### ASSIGNED TASK:
Stop after the line containing "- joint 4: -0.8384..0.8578": print each line exactly from the first line of the listing up to that point.

### SOURCE DATA:
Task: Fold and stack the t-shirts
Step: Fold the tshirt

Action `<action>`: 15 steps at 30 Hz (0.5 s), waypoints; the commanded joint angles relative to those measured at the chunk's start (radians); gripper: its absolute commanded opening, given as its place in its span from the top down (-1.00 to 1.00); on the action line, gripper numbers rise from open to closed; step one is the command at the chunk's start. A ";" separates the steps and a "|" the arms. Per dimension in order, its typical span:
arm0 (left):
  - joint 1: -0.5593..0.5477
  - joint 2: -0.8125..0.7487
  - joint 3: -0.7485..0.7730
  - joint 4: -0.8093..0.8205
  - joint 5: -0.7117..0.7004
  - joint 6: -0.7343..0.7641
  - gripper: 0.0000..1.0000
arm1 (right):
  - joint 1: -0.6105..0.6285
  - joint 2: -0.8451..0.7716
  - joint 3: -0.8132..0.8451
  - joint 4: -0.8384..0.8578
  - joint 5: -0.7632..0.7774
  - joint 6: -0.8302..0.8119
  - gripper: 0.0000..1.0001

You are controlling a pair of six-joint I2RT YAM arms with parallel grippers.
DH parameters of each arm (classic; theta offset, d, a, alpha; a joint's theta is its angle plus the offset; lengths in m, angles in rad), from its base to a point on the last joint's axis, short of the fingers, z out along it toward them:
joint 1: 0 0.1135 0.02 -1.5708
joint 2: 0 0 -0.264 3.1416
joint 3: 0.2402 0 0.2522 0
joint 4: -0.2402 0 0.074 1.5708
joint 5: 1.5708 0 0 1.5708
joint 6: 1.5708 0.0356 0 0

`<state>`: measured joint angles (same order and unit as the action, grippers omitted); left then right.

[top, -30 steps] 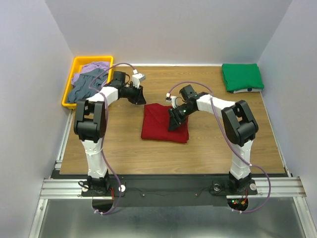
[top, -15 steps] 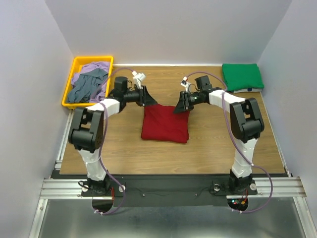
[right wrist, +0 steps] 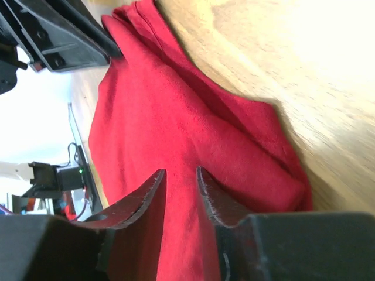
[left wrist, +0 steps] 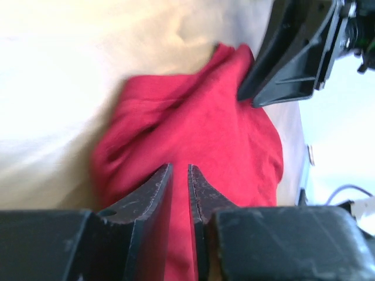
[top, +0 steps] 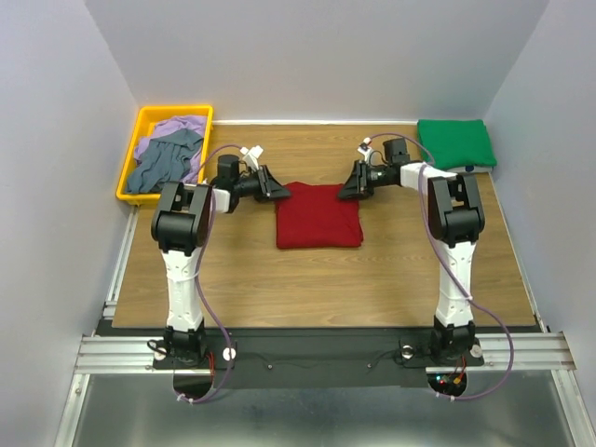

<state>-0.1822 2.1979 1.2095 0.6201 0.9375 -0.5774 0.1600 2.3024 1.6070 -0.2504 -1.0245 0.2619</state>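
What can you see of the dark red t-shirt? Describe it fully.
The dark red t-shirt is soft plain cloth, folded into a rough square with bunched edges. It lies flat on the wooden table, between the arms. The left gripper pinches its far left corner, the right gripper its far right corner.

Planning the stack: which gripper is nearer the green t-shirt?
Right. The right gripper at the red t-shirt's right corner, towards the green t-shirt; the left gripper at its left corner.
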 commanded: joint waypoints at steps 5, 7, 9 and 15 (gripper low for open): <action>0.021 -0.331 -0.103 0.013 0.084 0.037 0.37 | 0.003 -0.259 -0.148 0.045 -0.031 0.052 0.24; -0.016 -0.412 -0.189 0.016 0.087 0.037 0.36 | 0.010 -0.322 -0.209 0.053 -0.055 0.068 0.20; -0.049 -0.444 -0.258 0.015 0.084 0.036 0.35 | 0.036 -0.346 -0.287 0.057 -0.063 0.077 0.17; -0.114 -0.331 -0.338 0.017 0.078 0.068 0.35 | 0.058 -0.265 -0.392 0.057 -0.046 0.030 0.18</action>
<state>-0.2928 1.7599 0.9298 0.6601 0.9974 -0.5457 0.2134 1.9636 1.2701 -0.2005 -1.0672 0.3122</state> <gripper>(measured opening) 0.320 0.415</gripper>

### ANSWER SECTION:
Task: Fold and stack the t-shirts
Step: Fold the tshirt

Action `<action>`: 15 steps at 30 Hz (0.5 s), waypoints; the commanded joint angles relative to those measured at the chunk's start (radians); gripper: its absolute commanded opening, given as its place in its span from the top down (-1.00 to 1.00); on the action line, gripper numbers rise from open to closed; step one is the command at the chunk's start. A ";" separates the steps and a "|" the arms. Per dimension in order, its typical span:
arm0 (left):
  - joint 1: -0.5593..0.5477
  - joint 2: -0.8125..0.7487
  - joint 3: -0.7485..0.7730
  - joint 4: -0.8093..0.8205
  - joint 5: -0.7117..0.7004
  - joint 6: -0.7343..0.7641
  - gripper: 0.0000..1.0000
arm1 (right):
  - joint 1: -0.6105..0.6285
  - joint 2: -0.8451..0.7716
  - joint 3: -0.8132..0.8451
  - joint 4: -0.8384..0.8578

That completes the answer, and no more is expected.